As the platform grows, domain-specific leaderboards (e.g., geopolitical predictors, economic thinkers) become more meaningful than a global ranking, since many markets are personal or between friends.
For whales buying large amounts of Manifold Dollars: Grugett is pro-efficient-markets and argues that if a whale bets heavily on the wrong side, they simply subsidize the people who are correct — the market mechanism naturally solves this problem.
He has toyed with demurrage (negative interest rates on uninvested cash balances, e.g., 20% per year) to encourage active participation, but notes users hate losing money for any reason, making it impractical.
Manifold’s Own Use of Prediction Markets
The team actively dogfoods their own platform, creating internal markets on company milestones (e.g., whether they’d complete their fundraising round by end of April — the market stayed above 85%).
Their first major case of a market substantively informing a business decision was on whether to sell play money for real money. The market thought they should and would keep the feature, which factored into their decision to proceed.

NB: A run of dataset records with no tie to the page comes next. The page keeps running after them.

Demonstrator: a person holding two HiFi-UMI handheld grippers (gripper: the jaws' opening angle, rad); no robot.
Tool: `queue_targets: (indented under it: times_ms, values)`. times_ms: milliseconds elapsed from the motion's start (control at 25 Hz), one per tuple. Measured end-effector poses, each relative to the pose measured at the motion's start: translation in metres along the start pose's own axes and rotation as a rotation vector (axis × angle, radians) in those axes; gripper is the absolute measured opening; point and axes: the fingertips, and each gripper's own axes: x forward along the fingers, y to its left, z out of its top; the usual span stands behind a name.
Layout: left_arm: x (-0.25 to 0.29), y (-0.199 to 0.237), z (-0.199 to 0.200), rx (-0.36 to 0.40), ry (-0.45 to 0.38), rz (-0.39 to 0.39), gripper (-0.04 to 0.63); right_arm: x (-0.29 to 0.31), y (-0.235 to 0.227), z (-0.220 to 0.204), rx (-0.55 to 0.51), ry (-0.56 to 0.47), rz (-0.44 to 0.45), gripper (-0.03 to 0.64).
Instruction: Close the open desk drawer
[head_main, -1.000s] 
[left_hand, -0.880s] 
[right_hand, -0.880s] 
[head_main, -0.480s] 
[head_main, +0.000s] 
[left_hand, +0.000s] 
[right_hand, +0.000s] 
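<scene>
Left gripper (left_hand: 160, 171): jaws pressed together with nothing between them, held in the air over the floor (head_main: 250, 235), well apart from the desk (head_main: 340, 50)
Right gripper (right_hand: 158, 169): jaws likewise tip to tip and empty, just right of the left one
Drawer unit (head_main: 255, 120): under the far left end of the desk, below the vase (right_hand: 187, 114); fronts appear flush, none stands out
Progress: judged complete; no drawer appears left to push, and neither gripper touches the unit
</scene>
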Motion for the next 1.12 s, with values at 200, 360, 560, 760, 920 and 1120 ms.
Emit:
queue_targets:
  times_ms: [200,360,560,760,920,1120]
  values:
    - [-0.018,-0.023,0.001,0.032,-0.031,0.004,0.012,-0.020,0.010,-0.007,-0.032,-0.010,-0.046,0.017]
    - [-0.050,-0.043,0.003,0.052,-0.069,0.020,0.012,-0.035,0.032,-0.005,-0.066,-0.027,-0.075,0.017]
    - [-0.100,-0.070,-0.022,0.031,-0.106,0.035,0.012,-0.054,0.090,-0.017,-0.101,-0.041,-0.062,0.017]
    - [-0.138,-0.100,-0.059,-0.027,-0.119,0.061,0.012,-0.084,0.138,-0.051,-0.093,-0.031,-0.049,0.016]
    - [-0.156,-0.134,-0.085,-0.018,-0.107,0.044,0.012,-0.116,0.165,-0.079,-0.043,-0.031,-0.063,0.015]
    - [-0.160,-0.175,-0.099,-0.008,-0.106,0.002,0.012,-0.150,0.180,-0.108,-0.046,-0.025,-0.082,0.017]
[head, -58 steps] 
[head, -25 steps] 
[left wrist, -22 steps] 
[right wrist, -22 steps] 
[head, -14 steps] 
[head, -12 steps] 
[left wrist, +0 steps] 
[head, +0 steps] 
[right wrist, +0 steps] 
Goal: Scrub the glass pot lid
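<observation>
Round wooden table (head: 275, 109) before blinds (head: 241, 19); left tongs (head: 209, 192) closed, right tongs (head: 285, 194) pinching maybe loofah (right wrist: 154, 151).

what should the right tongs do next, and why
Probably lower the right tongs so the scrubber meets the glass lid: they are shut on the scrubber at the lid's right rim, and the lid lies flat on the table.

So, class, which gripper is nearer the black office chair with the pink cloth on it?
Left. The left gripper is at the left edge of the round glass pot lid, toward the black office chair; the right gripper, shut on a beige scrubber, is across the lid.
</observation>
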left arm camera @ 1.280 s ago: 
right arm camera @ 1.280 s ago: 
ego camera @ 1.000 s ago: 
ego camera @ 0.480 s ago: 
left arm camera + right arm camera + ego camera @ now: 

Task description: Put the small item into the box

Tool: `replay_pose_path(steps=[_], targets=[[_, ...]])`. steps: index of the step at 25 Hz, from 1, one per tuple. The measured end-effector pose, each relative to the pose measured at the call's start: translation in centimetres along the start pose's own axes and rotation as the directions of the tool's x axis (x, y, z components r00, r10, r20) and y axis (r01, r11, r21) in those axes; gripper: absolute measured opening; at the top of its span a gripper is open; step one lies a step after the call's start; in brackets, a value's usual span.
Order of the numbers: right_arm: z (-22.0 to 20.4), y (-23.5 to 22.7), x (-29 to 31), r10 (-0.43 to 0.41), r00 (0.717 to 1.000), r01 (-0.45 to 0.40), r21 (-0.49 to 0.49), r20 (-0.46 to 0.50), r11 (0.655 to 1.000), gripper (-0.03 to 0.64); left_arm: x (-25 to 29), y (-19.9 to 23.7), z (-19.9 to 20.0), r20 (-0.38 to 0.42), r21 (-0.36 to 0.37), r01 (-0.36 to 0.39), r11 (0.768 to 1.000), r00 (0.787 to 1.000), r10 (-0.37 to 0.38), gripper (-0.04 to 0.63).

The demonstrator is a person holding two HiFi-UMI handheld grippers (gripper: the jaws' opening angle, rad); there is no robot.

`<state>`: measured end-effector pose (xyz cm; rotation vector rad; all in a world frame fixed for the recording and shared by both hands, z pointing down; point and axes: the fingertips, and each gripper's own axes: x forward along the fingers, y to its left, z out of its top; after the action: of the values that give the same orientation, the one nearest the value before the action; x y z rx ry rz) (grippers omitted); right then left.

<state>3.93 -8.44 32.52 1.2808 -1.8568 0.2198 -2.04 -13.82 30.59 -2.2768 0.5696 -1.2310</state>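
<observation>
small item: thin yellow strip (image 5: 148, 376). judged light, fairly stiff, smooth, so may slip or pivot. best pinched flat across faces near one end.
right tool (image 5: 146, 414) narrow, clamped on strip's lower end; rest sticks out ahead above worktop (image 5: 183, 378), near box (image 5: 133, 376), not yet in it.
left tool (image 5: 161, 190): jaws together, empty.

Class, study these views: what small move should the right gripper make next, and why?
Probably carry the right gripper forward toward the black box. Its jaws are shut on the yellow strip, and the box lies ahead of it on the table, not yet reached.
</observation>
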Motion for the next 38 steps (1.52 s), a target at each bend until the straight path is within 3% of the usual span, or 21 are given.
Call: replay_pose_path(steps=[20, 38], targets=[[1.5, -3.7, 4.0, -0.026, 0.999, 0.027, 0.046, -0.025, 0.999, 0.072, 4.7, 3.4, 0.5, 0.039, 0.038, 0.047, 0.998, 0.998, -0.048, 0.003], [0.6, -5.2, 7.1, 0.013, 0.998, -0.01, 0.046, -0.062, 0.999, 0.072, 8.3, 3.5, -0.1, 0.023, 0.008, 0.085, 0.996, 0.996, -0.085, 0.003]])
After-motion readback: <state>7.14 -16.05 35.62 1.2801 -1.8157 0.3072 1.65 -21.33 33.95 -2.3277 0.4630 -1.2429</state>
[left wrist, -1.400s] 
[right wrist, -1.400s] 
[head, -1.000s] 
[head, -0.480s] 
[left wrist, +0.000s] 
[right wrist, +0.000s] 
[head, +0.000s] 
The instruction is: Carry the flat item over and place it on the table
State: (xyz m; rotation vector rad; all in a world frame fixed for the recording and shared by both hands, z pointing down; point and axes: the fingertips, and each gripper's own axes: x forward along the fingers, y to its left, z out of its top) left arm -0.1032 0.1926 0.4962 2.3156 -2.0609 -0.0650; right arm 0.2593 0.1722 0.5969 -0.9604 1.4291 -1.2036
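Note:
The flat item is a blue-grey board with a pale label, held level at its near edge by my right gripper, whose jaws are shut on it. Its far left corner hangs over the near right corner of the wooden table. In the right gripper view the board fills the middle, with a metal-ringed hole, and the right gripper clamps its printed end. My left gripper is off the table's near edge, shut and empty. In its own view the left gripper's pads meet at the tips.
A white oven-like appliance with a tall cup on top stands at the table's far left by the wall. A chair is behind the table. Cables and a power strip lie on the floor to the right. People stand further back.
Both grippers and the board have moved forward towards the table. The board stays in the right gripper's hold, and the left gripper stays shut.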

Exotic Uses Users Have Discovered
Users have hacked the platform for purposes beyond prediction: lotteries, games (e.g., Manifold Plays Wordle, where markets were created on which word to guess next), and research assistance.
Free response markets allow open-ended questions where users submit answers alongside bets, and the market creator picks the winning answer — enabling things like crowdsourced research conclusions with supporting arguments in the comments.
Background and Hiring
Grugett studied computer science, worked at Susquehanna International Group (an options trading firm), and then at a robo-advisor startup writing portfolio optimization software. All three cofounders are technical and have prior entrepreneurial experience.
Manifold is hiring for full-stack developers (React experience preferred), a community manager (Discord, blog, social media, events), and a head of growth (experience scaling startups to ~$1M ARR or ~50K monthly active users). Contact: [email protected] or [email protected].
Vision for the Future
Grugett envisions a world where prediction markets are embedded in news articles, blog posts, and broadcasts, immediately grounding public discourse in calibrated probabilities rather than pure speculation or ideologically biased thinking.
He acknowledges the pessimistic take that many people consume politics not to understand the world but for other reasons, but believes at least a portion of news consumption is genuinely aimed at understanding, and prediction markets can serve that portion.